▶ _GOAL OF THE EXERCISE_:
Write the listing out once more, identical to the original but without pictures.

▶ _DATA BLOCK_:
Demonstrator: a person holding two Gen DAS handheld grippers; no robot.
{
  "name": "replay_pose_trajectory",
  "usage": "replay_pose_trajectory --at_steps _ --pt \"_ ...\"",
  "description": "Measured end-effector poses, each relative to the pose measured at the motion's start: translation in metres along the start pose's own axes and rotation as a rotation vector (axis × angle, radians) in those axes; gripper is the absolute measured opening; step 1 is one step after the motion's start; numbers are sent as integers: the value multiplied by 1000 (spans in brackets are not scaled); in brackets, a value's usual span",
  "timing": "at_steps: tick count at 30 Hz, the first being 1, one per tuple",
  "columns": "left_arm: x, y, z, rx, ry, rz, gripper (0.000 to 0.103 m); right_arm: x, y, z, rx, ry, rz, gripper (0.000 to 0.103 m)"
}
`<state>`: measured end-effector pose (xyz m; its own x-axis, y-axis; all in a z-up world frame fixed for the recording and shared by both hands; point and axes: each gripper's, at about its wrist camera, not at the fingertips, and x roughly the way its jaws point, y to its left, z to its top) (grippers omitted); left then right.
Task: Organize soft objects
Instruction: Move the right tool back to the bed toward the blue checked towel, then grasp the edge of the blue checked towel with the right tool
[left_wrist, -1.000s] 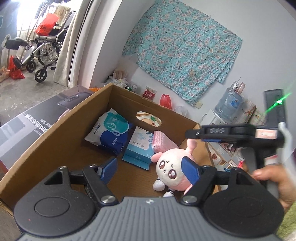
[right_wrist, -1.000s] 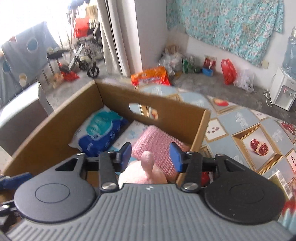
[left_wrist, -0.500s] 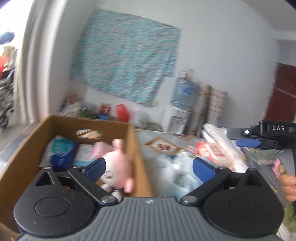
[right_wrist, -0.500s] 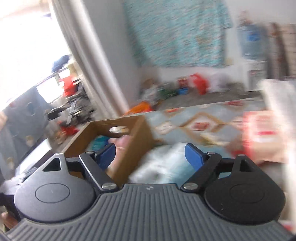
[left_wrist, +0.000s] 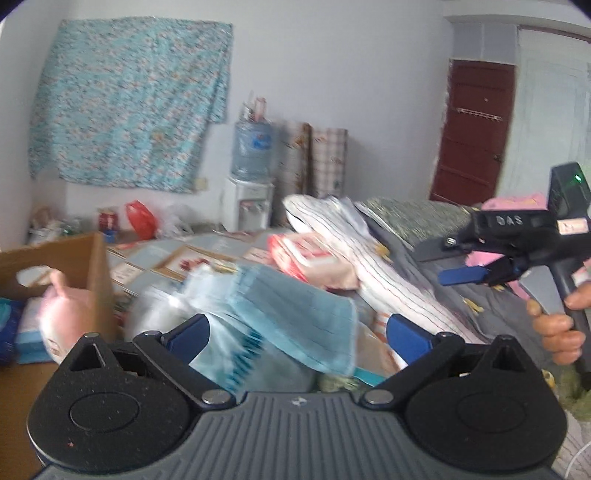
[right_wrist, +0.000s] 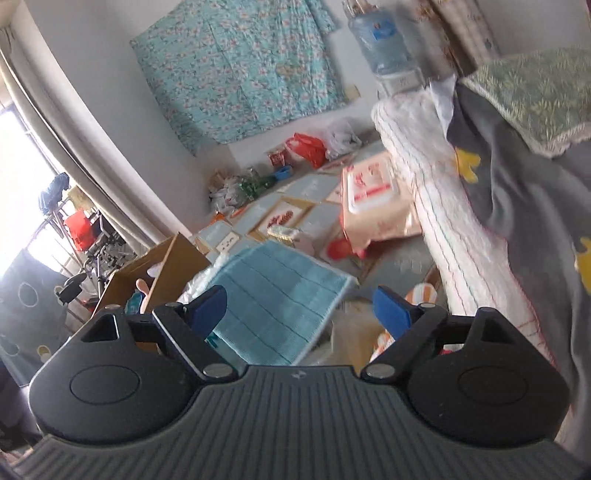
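My left gripper (left_wrist: 299, 334) is open wide over a folded light-blue cloth (left_wrist: 295, 306) that lies on a clear plastic bag on the floor. At the left edge the cardboard box (left_wrist: 85, 258) holds the pink plush (left_wrist: 62, 314) beside blue and white packs. My right gripper (right_wrist: 299, 308) hangs above the same blue cloth (right_wrist: 280, 302); its jaws are opening and nothing is pressed between them. In the left wrist view the right gripper (left_wrist: 458, 276) shows at far right, held by a hand (left_wrist: 557, 328). A red-and-white pack (right_wrist: 369, 188) lies further off.
A striped white quilt (left_wrist: 373, 258) and a grey blanket (right_wrist: 517, 184) hang off a bed on the right. A water dispenser (left_wrist: 251, 177) and bags (left_wrist: 140, 218) stand by the far wall. Patterned floor mats (right_wrist: 280, 218) lie between the box (right_wrist: 166, 269) and the bed.
Both grippers let go of the pink plush, which stays in the box. They swung right, away from the box, to above the blue cloth, and their jaws spread wider.
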<state>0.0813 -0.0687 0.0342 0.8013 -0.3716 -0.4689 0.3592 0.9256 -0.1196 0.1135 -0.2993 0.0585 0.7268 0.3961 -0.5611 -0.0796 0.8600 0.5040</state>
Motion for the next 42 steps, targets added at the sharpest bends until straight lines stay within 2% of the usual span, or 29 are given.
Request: replay_pose_trajectory --at_steps 3,8,10,15,22,24,27,28,29,32,39,41,42 --pt "18 -6 -12 -39 31 -14 98 15 -1 -3 -11 37 12 87" --pt "43 -3 -21 -100 80 -23 73 49 8 9 -72 85 50 87" --pt "53 2 -22 -141 95 -17 68 64 10 17 -90 97 73 87" --pt "68 15 -17 -224 86 4 65 103 6 37 -76 160 156 86" --pt "89 26 -8 -267 65 69 65 154 -1 51 -47 216 185 87" --pt "96 27 -8 -275 64 88 60 167 -3 53 -35 227 195 87" --pt "101 28 -7 -280 63 109 44 181 -7 54 -23 244 199 87" --pt "101 29 -6 -276 59 114 33 185 -7 53 -19 250 202 87" --pt "102 30 -6 -269 55 121 22 187 -8 53 -16 253 205 87" --pt "100 34 -5 -265 44 126 12 189 -11 53 -8 248 208 87" --pt "71 44 -1 -280 16 130 10 158 -3 51 -6 153 248 84" --pt "60 50 1 -291 9 134 10 148 4 48 -23 133 263 78" --pt "54 54 1 -297 5 140 9 145 8 46 -33 126 269 71"
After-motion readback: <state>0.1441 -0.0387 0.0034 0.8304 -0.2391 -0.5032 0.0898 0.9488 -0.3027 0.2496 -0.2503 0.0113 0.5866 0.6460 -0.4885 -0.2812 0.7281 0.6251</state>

▶ _TASK RESULT_:
Demonstrator: a person holding two Gen DAS handheld grippers; no robot.
{
  "name": "replay_pose_trajectory",
  "usage": "replay_pose_trajectory --at_steps _ --pt \"_ ...\"",
  "description": "Measured end-effector poses, each relative to the pose measured at the motion's start: translation in metres along the start pose's own axes and rotation as a rotation vector (axis × angle, radians) in those axes; gripper is the absolute measured opening; step 1 is one step after the motion's start; numbers are sent as integers: the value multiplied by 1000 (spans in brackets are not scaled); in brackets, a value's usual span",
  "timing": "at_steps: tick count at 30 Hz, the first being 1, one per tuple",
  "columns": "left_arm: x, y, z, rx, ry, rz, gripper (0.000 to 0.103 m); right_arm: x, y, z, rx, ry, rz, gripper (0.000 to 0.103 m)"
}
`<state>`: measured end-effector pose (xyz m; its own x-axis, y-axis; all in a z-up world frame fixed for the recording and shared by both hands; point and axes: each gripper's, at about its wrist camera, not at the fingertips, and x roughly the way its jaws point, y to its left, z to its top) (grippers omitted); left then right.
Task: Organize soft objects
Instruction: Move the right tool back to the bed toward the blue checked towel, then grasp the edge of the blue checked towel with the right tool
[left_wrist, -1.000s] 
[right_wrist, -1.000s] 
[left_wrist, -0.500s] 
[right_wrist, -0.500s] 
[left_wrist, +0.000s] 
[right_wrist, +0.000s] 
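My left gripper (left_wrist: 299, 334) is open wide over a folded light-blue cloth (left_wrist: 295, 306) that lies on a clear plastic bag on the floor. At the left edge the cardboard box (left_wrist: 85, 258) holds the pink plush (left_wrist: 62, 314) beside blue and white packs. My right gripper (right_wrist: 299, 308) hangs above the same blue cloth (right_wrist: 280, 302); its jaws are opening and nothing is pressed between them. In the left wrist view the right gripper (left_wrist: 458, 276) shows at far right, held by a hand (left_wrist: 557, 328). A red-and-white pack (right_wrist: 369, 188) lies further off.
A striped white quilt (left_wrist: 373, 258) and a grey blanket (right_wrist: 517, 184) hang off a bed on the right. A water dispenser (left_wrist: 251, 177) and bags (left_wrist: 140, 218) stand by the far wall. Patterned floor mats (right_wrist: 280, 218) lie between the box (right_wrist: 166, 269) and the bed.
Both grippers let go of the pink plush, which stays in the box. They swung right, away from the box, to above the blue cloth, and their jaws spread wider.
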<state>0.0813 -0.0687 0.0342 0.8013 -0.3716 -0.4689 0.3592 0.9256 -0.1196 0.1135 -0.2993 0.0585 0.7268 0.3961 -0.5611 -0.0796 0.8600 0.5040</state>
Motion for the next 42 steps, targets added at the sharpest bends until straight lines stay within 2% of the usual span, or 29 are given.
Request: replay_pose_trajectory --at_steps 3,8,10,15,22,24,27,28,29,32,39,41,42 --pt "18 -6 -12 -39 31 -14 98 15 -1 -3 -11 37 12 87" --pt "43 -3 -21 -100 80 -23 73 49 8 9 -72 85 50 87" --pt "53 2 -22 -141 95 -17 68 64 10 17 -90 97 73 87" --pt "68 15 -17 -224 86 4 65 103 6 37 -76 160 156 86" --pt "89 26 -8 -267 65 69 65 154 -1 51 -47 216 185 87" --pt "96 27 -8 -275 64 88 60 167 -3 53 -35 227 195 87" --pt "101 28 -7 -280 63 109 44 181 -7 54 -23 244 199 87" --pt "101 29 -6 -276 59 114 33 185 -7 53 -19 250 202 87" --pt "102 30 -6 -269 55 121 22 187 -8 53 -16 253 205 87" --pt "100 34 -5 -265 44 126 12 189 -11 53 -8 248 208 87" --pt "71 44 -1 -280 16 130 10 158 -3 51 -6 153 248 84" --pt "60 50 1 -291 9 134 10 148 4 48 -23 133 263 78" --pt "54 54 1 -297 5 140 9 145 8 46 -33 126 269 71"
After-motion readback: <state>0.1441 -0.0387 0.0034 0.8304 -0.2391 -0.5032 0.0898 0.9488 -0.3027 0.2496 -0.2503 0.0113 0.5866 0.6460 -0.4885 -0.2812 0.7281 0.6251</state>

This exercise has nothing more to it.